WHAT IS BEING ASKED :: After locating the line that contains "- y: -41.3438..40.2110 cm" in the data below, set down exactly that line and each one after it through the line that contains "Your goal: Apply", and nothing more.

DATA SHOWN ::
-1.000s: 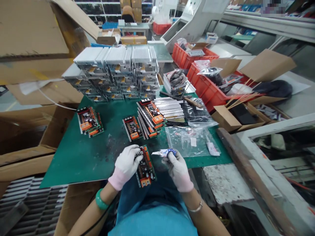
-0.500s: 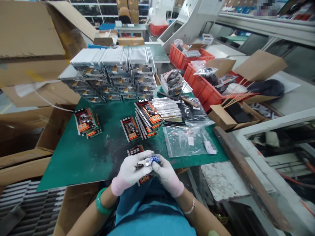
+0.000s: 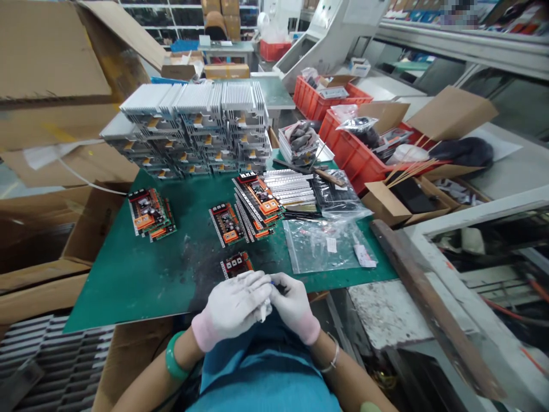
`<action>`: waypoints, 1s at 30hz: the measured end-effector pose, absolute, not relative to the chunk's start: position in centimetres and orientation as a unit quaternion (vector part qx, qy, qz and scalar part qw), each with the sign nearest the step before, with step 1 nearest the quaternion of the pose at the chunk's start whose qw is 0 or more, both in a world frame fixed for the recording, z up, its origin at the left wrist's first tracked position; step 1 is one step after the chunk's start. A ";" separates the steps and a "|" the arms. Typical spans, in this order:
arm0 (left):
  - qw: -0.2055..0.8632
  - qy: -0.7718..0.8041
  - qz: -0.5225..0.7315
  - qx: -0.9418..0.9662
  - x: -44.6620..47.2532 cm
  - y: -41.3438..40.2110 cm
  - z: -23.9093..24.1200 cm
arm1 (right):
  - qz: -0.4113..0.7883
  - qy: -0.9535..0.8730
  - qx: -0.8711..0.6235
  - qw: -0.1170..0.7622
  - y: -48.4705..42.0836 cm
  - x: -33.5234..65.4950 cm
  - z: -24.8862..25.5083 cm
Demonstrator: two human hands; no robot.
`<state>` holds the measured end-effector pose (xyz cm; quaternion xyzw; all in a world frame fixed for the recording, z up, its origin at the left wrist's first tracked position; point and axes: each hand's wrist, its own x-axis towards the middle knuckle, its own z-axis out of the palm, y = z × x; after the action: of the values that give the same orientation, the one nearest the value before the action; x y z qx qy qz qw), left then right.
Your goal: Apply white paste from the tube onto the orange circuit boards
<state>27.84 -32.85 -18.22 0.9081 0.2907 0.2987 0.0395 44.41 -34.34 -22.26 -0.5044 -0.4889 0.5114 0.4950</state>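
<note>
Both my hands wear white gloves and are pressed together at the near edge of the green mat [image 3: 141, 274]. My left hand [image 3: 234, 306] is closed over a small white tube [image 3: 263, 312], only its end showing between the hands. My right hand [image 3: 294, 303] is closed too, its fingers pinching at the tube's tip. Under my hands lies a circuit board [image 3: 237, 264] with orange and black parts; only its far end shows.
More circuit boards lie in a pile at the left [image 3: 150, 213] and in the middle [image 3: 253, 206]. Stacked finned aluminium heat sinks [image 3: 193, 129] stand behind. Clear plastic bags [image 3: 326, 246] lie right. Red crates [image 3: 355, 151] and cardboard boxes [image 3: 51, 86] surround the mat.
My hands came together over the board. The tube, held out in my right hand a second ago, is now almost hidden between both hands, nearer my body.
</note>
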 end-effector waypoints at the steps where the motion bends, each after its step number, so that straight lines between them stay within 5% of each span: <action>1: 0.073 0.310 0.311 0.896 27.6 -32.8 -18.4 | 0.556 -0.469 -0.472 0.498 -34.3 44.5 -22.3; 6: 0.311 0.342 0.397 0.793 26.7 -32.6 -19.4 | 0.768 -0.310 -0.314 0.465 -34.3 44.5 -22.4; 11: 0.372 0.329 0.392 0.774 27.5 -32.8 -20.2 | 0.810 -0.231 -0.283 0.459 -34.5 43.2 -22.8; 22: 0.182 0.413 0.251 0.856 22.9 -31.0 -20.9 | 0.569 -0.327 -0.473 0.588 -34.7 46.8 -23.5; 30: 0.108 0.406 0.160 0.893 23.1 -30.2 -23.1 | 0.395 -0.539 -0.512 0.539 -35.5 45.9 -25.1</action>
<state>23.09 -30.22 -23.14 0.8932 0.4061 0.1596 0.1082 45.87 -35.47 -25.14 -0.5122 -0.5395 0.3955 0.5387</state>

OUTPUT FOR THIS EXERCISE ::
  - y: -41.3438..40.2110 cm
  - z: -23.9093..24.1200 cm
arm1 (right):
  - qz: -0.4113..0.7883
  - qy: -0.9535..0.8730
  - qx: -0.8711..0.6235
  - qw: -0.1170..0.7622
  - y: -48.4705..42.0836 cm
  - x: -33.5234..65.4950 cm
  - z: -24.8862..25.5083 cm
Demonstrator: two human hands; no robot.
`<state>` holds the measured end-effector pose (xyz cm; quaternion xyzw; all in a world frame fixed for the recording, z up, its origin at the left wrist's first tracked position; point and axes: each hand's wrist, its own x-axis towards the middle knuckle, its own z-axis out of the palm, y = z × x; after the action: of the values that give the same orientation, the one nearest the value before the action; x y z qx qy qz qw), left then right.
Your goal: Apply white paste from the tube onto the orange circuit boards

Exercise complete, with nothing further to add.